Tuesday, April 27, 2021 at 9:00 am PDT, 10:00 am MDT, 11:00 am CDT, 12:00 pm EDT for 2 hours

Pricing: Complimentary Registration for RMMLF Members | Nonmember $55 | Government $50 | Nonprofit $50

This webinar will provide an introduction to the structure and regulation of the U.S. electricity system, plus, anticipated policy and regulatory changes under the Biden Administration, for lawyers and professionals starting out in the renewable energy project development, electricity, and related fields. The vast U.S. system of power plants and electric transmission and distribution lines that make our modern lives possible is in the midst of a period of rapid change. Electric utilities, all levels of government, and electricity customers have made serious commitments to transform the electric grid to replace fossil fuel power plants with utility-scale and distributed (i.e., smaller scale) renewable resources, develop new battery storage technologies, move renewable power long distances, and better integrate rooftop solar, demand response, and other innovations. All of these developments take place, however, within federal and state statutory and regulatory systems that are nearly 100 years old, creating challenges for planning and implementing energy transition.

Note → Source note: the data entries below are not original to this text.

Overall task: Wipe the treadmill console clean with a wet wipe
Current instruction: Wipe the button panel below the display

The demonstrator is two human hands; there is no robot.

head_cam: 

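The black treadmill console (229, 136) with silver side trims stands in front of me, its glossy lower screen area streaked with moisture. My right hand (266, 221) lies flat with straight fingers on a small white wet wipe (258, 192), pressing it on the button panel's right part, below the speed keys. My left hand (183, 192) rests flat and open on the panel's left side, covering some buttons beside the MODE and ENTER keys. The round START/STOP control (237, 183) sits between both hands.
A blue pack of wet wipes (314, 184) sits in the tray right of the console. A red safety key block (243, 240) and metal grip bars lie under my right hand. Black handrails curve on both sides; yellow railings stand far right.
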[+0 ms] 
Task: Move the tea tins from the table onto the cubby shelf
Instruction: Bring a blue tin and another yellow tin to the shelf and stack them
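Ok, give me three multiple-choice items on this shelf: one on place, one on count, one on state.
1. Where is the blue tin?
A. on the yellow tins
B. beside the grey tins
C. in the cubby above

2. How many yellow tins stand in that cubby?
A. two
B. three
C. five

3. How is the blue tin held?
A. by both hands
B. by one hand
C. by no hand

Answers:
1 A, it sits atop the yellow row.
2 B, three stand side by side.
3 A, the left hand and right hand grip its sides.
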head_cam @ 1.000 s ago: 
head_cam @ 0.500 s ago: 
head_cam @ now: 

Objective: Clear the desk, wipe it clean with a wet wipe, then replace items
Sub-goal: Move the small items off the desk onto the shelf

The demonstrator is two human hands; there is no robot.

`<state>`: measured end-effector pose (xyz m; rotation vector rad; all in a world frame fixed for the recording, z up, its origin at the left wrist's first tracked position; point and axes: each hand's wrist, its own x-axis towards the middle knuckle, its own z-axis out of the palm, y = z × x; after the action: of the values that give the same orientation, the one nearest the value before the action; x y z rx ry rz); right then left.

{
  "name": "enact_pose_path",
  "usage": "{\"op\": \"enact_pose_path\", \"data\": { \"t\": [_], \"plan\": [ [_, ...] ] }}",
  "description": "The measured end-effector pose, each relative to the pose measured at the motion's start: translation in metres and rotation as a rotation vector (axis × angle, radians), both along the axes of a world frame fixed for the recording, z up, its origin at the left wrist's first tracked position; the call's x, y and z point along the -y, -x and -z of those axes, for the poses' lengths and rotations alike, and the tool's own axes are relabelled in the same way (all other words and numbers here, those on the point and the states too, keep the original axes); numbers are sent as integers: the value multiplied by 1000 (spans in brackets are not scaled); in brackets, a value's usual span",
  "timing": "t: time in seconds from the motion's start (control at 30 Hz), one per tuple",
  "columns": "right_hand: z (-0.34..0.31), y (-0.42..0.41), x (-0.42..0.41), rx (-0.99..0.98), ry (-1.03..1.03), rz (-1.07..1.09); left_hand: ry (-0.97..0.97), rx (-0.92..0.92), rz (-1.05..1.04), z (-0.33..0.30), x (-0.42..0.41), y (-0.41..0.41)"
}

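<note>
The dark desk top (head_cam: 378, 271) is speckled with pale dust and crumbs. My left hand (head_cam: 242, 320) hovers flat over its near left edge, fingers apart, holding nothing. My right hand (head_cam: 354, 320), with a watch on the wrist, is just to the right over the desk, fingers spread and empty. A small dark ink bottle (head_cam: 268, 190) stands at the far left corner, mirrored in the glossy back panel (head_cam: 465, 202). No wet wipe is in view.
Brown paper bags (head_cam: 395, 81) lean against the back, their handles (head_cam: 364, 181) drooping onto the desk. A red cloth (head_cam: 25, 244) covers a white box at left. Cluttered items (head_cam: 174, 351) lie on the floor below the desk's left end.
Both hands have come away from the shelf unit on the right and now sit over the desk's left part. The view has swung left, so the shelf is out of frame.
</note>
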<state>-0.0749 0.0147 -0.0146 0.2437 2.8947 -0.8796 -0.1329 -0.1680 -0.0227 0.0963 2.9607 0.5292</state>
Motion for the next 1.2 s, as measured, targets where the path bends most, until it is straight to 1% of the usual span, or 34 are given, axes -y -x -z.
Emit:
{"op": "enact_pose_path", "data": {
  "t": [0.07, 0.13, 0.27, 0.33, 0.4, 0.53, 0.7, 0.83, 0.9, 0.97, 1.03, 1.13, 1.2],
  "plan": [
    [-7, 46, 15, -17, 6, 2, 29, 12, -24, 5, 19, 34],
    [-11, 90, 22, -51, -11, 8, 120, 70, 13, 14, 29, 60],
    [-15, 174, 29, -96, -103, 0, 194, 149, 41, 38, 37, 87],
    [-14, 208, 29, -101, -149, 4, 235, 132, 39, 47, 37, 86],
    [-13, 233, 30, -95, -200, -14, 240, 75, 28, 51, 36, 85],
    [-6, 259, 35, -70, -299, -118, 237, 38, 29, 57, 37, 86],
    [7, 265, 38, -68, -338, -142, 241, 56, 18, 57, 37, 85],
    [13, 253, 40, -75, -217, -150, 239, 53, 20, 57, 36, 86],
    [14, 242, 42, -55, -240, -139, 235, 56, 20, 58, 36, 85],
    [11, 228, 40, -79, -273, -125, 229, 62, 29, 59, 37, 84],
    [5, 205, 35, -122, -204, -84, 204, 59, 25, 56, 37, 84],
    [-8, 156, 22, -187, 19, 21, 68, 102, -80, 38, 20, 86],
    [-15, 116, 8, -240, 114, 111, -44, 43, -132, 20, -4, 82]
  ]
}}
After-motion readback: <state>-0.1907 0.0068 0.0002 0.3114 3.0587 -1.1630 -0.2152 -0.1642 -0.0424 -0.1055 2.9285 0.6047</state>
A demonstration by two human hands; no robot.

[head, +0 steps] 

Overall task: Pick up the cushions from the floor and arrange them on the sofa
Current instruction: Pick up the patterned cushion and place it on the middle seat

Topics to be covered in this webinar include:

  • State electricity regulation, including the role of state public utility commissions; state legislative mandates on electric utilities to provide renewable and zero-emission electricity to their customers; energy efficiency programs; and the role of states in RTO/ISO markets.
  • Federal electricity regulation, including the Federal Power Act and the Public Utilities Regulatory Policies Act; the role of the Federal Energy Regulatory Commission (FERC); the development of Regional Transmission Organizations (RTOs) and Independent System Operators (ISOs); and the role of other federal actors.
  • What’s Next: The Biden Administration, including President Biden’s executive orders and other directives; trends in distributed renewable energy and storage developments; recent high-profile FERC orders; proposals for new federal regulatory authority; strategies to address energy justice, energy poverty, and energy insecurity; the impact of the pandemic; and opportunities associated with electric vehicles. 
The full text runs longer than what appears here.